What is expected>
Reply with the data below, repeated exactly in full.

Stored data>
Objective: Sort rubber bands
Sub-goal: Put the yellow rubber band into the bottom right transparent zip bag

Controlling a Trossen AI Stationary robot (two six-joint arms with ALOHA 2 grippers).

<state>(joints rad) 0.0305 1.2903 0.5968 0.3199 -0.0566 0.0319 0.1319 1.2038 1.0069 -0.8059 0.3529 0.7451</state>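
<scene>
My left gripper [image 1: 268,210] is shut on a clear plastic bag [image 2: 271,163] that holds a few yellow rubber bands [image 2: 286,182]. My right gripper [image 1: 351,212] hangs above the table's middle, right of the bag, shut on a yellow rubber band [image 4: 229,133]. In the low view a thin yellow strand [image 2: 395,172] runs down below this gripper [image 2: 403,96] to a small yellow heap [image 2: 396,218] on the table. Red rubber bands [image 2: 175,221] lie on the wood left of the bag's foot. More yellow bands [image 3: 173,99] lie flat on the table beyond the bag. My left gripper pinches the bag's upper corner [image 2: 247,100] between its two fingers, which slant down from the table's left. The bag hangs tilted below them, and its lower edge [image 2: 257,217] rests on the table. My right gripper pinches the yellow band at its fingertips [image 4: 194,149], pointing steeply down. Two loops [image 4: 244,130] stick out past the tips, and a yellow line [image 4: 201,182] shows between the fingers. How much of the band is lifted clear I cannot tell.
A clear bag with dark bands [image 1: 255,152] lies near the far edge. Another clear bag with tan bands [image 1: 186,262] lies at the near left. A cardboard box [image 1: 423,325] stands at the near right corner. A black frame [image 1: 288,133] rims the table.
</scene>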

Answer section>
Objective: Sort rubber bands
Sub-goal: Put the yellow rubber band into the bottom right transparent zip bag

Controlling a Trossen AI Stationary robot (two six-joint arms with ALOHA 2 grippers).

<state>(joints rad) 0.0305 1.2903 0.5968 0.3199 -0.0566 0.0319 0.1319 1.2038 1.0069 -0.8059 0.3529 0.7451</state>
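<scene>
My left gripper [image 1: 268,210] is shut on a clear plastic bag [image 2: 271,163] that holds a few yellow rubber bands [image 2: 286,182]. My right gripper [image 1: 351,212] hangs above the table's middle, right of the bag, shut on a yellow rubber band [image 4: 229,133]. In the low view a thin yellow strand [image 2: 395,172] runs down below this gripper [image 2: 403,96] to a small yellow heap [image 2: 396,218] on the table. Red rubber bands [image 2: 175,221] lie on the wood left of the bag's foot. More yellow bands [image 3: 173,99] lie flat on the table beyond the bag. My left gripper pinches the bag's upper corner [image 2: 247,100] between its two fingers, which slant down from the table's left. The bag hangs tilted below them, and its lower edge [image 2: 257,217] rests on the table. My right gripper pinches the yellow band at its fingertips [image 4: 194,149], pointing steeply down. Two loops [image 4: 244,130] stick out past the tips, and a yellow line [image 4: 201,182] shows between the fingers. How much of the band is lifted clear I cannot tell.
A clear bag with dark bands [image 1: 255,152] lies near the far edge. Another clear bag with tan bands [image 1: 186,262] lies at the near left. A cardboard box [image 1: 423,325] stands at the near right corner. A black frame [image 1: 288,133] rims the table.
</scene>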

No part of the answer remains open.